[BRIEF] Gather from the listing below each line that includes the word "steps", and copy it.

[MATERIALS PROVIDED]

┏━━

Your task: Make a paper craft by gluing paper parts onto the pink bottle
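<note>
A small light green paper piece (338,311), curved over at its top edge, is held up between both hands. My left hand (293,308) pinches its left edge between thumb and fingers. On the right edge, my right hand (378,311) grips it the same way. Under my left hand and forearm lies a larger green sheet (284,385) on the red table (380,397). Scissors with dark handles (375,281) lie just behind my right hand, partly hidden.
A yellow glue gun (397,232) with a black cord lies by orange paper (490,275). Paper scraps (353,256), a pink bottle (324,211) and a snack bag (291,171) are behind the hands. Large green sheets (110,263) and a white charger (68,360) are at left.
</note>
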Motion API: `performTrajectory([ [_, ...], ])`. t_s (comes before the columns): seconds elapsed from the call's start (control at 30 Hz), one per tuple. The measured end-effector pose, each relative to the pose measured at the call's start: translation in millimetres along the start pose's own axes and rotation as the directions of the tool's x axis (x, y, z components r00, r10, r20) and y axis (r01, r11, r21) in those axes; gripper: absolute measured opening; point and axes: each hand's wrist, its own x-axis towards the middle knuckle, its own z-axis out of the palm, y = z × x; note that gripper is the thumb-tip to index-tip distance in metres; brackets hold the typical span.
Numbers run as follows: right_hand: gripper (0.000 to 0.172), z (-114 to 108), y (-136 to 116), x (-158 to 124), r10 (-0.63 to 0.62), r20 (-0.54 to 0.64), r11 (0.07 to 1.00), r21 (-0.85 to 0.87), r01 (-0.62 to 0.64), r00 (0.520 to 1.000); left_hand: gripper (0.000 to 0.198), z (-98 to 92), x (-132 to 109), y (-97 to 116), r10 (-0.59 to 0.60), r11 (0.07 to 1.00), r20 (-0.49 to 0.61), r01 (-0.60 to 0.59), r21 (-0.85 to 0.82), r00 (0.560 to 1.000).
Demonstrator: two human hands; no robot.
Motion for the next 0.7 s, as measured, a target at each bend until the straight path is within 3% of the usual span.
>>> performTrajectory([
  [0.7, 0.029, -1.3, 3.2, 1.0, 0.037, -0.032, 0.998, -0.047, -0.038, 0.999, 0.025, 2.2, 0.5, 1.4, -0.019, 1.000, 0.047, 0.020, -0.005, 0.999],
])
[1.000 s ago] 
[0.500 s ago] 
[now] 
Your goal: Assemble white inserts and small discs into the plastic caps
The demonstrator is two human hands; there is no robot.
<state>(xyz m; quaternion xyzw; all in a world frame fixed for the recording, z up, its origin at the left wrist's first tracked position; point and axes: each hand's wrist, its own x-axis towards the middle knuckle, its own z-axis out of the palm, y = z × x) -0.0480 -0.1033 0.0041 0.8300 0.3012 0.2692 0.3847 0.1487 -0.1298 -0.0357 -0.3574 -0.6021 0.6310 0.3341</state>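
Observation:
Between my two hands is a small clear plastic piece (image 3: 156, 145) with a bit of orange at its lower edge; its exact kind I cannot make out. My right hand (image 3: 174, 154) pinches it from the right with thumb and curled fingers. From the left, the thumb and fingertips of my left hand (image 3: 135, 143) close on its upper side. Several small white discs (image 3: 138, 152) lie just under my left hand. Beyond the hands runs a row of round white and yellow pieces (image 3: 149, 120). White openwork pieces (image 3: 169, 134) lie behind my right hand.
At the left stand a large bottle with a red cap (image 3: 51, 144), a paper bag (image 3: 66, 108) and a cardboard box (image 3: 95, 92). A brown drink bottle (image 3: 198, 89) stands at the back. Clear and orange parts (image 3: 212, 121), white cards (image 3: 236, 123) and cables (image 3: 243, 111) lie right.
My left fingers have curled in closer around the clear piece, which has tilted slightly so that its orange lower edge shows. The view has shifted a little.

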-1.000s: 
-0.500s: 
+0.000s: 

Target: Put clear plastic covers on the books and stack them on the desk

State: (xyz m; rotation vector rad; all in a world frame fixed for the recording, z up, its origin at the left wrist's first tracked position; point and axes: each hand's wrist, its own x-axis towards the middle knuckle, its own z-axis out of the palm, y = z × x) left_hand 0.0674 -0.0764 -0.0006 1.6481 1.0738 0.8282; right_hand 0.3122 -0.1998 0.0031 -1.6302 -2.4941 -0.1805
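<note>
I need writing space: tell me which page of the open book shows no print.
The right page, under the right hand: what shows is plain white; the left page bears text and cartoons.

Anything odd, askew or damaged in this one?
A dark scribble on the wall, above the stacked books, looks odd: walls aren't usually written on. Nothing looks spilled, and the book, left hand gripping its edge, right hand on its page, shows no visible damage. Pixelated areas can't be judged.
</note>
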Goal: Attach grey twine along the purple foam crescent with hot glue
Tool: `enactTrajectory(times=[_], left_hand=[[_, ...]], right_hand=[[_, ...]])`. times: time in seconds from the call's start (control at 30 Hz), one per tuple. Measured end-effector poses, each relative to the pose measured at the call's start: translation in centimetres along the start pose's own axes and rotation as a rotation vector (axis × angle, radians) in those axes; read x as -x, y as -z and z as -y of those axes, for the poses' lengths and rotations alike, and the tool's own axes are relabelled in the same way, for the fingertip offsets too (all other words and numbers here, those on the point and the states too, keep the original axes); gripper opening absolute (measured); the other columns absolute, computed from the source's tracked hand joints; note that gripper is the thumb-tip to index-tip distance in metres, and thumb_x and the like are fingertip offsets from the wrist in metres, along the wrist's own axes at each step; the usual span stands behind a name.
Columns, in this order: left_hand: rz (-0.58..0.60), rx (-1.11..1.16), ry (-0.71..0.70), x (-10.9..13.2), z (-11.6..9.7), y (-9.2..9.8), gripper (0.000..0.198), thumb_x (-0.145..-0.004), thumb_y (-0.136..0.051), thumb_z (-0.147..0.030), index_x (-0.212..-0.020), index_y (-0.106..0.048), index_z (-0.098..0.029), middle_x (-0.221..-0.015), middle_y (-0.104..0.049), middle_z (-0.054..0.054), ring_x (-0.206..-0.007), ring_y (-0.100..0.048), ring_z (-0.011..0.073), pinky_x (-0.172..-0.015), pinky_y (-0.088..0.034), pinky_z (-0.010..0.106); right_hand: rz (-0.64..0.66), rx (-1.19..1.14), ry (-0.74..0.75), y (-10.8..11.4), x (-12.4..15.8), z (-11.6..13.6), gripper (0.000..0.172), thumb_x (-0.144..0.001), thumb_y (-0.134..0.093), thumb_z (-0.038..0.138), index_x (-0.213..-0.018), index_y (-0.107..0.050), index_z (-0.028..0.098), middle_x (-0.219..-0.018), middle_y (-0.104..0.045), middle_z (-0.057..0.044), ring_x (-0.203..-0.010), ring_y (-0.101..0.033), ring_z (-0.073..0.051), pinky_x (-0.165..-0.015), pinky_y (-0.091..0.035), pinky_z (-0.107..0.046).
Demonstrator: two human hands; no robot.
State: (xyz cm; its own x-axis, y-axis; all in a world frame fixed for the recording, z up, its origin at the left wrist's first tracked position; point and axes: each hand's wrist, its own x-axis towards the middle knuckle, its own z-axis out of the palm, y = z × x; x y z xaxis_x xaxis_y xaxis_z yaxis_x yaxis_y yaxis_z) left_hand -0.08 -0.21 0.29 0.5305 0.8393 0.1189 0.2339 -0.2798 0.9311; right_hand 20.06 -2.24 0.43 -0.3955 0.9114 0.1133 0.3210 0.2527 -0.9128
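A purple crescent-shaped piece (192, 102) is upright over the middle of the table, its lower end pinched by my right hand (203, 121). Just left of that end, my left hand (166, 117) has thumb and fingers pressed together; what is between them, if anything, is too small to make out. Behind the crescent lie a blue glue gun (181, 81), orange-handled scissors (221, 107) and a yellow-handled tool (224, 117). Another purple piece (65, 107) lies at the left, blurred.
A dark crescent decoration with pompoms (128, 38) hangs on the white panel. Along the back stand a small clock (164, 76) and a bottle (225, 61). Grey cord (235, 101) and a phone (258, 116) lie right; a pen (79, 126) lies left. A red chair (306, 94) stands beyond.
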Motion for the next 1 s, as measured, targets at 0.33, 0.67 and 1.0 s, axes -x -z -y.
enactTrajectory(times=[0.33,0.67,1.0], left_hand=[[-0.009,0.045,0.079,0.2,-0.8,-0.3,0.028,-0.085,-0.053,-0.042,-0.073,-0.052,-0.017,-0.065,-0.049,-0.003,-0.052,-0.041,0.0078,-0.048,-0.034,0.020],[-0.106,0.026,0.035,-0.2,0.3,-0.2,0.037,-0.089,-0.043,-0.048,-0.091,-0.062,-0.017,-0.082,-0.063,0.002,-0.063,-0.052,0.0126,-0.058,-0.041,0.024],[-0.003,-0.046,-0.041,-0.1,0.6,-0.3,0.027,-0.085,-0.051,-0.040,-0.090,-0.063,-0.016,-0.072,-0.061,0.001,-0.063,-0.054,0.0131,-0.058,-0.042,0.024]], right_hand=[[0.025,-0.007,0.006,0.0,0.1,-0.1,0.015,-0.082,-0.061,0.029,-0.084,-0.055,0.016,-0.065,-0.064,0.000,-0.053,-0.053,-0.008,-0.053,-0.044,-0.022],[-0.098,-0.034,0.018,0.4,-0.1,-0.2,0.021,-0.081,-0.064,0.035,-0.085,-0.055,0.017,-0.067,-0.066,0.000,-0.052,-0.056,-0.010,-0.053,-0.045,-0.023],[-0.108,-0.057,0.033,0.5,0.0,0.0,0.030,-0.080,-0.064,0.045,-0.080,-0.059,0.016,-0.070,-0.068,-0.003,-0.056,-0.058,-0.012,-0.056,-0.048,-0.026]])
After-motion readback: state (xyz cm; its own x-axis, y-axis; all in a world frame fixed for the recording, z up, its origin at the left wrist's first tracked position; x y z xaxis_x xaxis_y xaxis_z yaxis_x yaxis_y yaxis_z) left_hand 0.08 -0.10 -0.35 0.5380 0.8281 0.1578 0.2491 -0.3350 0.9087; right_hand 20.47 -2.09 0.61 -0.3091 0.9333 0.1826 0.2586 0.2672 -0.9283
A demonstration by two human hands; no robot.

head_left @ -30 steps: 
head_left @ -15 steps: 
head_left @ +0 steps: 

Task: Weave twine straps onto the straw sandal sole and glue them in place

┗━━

[COMPLETED EXERCISE]
head_left @ -30 steps: 
head_left @ -15 steps: 
head_left @ +0 steps: 

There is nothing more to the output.